What the exercise asks = Filter the lines below, keeping each one that holds "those".

Study material =
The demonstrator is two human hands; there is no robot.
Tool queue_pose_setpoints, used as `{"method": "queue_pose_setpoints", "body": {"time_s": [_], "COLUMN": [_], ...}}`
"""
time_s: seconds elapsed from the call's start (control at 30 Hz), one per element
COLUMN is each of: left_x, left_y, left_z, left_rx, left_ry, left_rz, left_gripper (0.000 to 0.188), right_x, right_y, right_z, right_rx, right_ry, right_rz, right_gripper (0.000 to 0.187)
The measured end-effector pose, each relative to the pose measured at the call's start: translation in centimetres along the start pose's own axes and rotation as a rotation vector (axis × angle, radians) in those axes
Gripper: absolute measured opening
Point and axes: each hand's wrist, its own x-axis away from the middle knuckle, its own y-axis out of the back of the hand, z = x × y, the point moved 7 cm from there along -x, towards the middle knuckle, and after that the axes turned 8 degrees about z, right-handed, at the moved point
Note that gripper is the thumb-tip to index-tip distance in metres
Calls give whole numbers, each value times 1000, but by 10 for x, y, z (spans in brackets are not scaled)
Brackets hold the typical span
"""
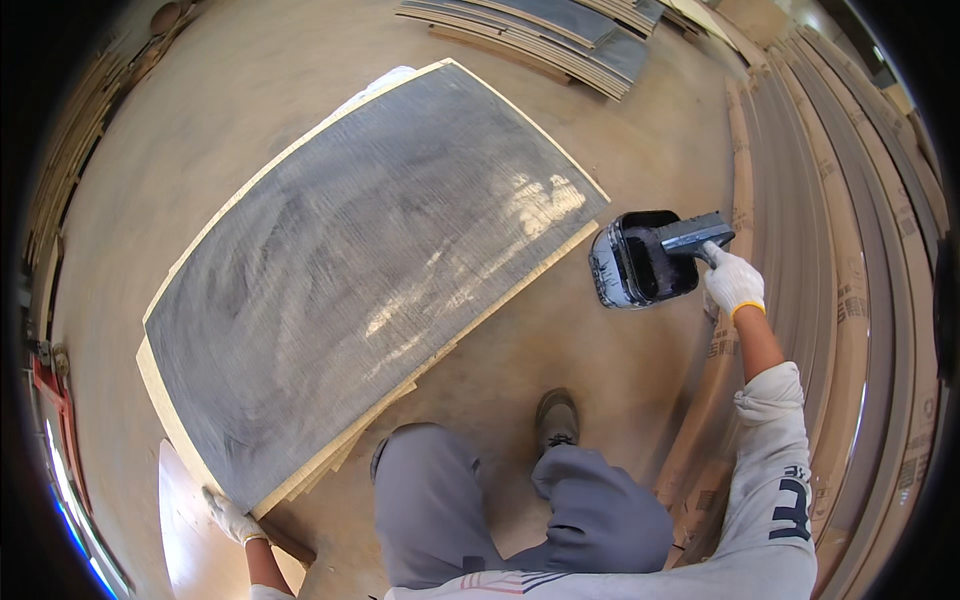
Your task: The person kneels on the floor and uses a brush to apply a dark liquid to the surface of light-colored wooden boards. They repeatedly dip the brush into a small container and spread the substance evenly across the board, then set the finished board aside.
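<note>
Your right hand (735, 282), in a white glove with a yellow cuff, curls its fingers around the handle of a wide, dark spreader (697, 233), whose head hangs over a black-smeared white bucket (611, 270) just left of that hand. Whether the spreader touches the bucket's rim cannot be told. Farther left of the same hand, a rectangular board (330, 230) lies flat, its face coated dark gray, with 1 pale patch toward the bucket and pale streaks near the edge closest to you. Your left hand (233, 517), also gloved in white, rests at the board's near-left corner, fingers partly extended; whether they grip it or merely touch cannot be told. Long brown cartons (850, 260) line the floor to the right of your right hand, while a stack of dark-faced boards (570, 72) lies ahead of it and leftward.
</note>
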Motion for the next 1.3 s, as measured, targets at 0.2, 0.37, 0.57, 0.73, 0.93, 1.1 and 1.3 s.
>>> {"method": "queue_pose_setpoints", "body": {"time_s": [0.2,0.37,0.57,0.73,0.93,1.1,1.3], "left_x": [-7,-7,-9,-6,-2,1,1], "left_y": [-6,1,8,-1,7,-15,-11], "left_z": [3,6,-8,-11,-4,-8,-4], "left_rx": [47,15,-149,-180,104,97,130], "left_ry": [40,5,-34,10,-14,37,88], "left_rz": [21,-3,-29,-19,-10,-1,-25], "left_gripper": [51,50,52,53,53,51,48], "right_x": [-40,-82,-112,-113,-91,-81,-67], "right_y": [-85,-126,-147,-139,-102,-98,-92], "right_z": [10,30,34,21,26,12,15], "right_rx": [207,281,383,189,203,274,215], "right_ry": [130,140,84,126,178,122,141], "right_rz": [41,166,274,223,178,152,135], "right_gripper": [40,27,29,28,28,27,27]}}
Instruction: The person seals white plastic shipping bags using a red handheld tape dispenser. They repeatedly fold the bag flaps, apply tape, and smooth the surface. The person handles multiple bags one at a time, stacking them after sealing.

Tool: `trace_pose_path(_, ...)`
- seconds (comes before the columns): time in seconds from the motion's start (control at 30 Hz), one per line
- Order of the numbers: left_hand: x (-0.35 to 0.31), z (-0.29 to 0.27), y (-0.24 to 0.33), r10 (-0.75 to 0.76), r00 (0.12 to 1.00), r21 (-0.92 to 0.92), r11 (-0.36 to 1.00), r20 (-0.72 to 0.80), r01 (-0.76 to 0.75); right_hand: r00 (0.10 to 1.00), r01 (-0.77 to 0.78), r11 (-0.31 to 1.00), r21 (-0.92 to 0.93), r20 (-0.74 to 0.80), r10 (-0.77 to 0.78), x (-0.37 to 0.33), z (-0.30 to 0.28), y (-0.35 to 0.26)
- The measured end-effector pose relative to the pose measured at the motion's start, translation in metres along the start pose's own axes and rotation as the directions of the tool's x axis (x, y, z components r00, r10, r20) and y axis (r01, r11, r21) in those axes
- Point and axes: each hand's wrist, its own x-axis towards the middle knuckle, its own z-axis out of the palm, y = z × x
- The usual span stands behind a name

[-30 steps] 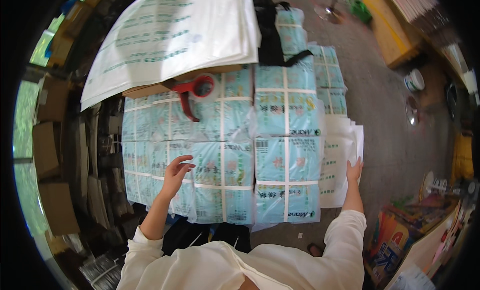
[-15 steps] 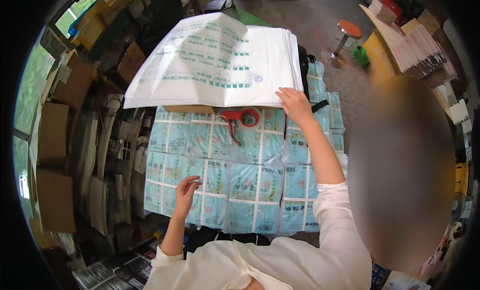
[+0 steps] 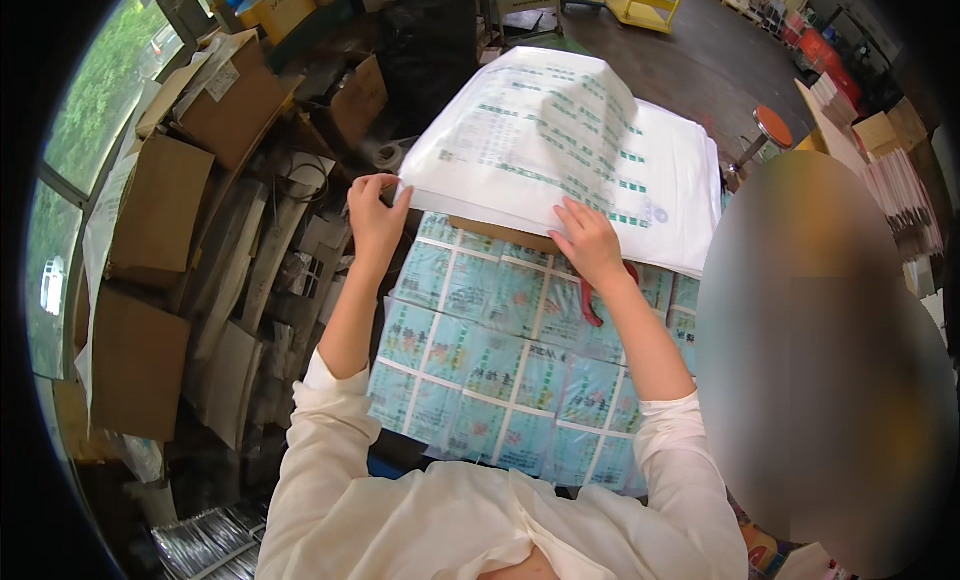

Task result =
The measured end-effector pose, each relative to the pose measured at the call's start: translation in centimetres along the start pose's own axes and rotation as a rotation vector (axis × angle, radians) in those axes
- The measured end-effector pose relative to the pose measured at the motion's start, translation in metres along the start pose's own axes and rotation as the directions of the tool's x axis (x, y, z components r00, r10, r20) and y axis (r01, r11, r21) in those axes

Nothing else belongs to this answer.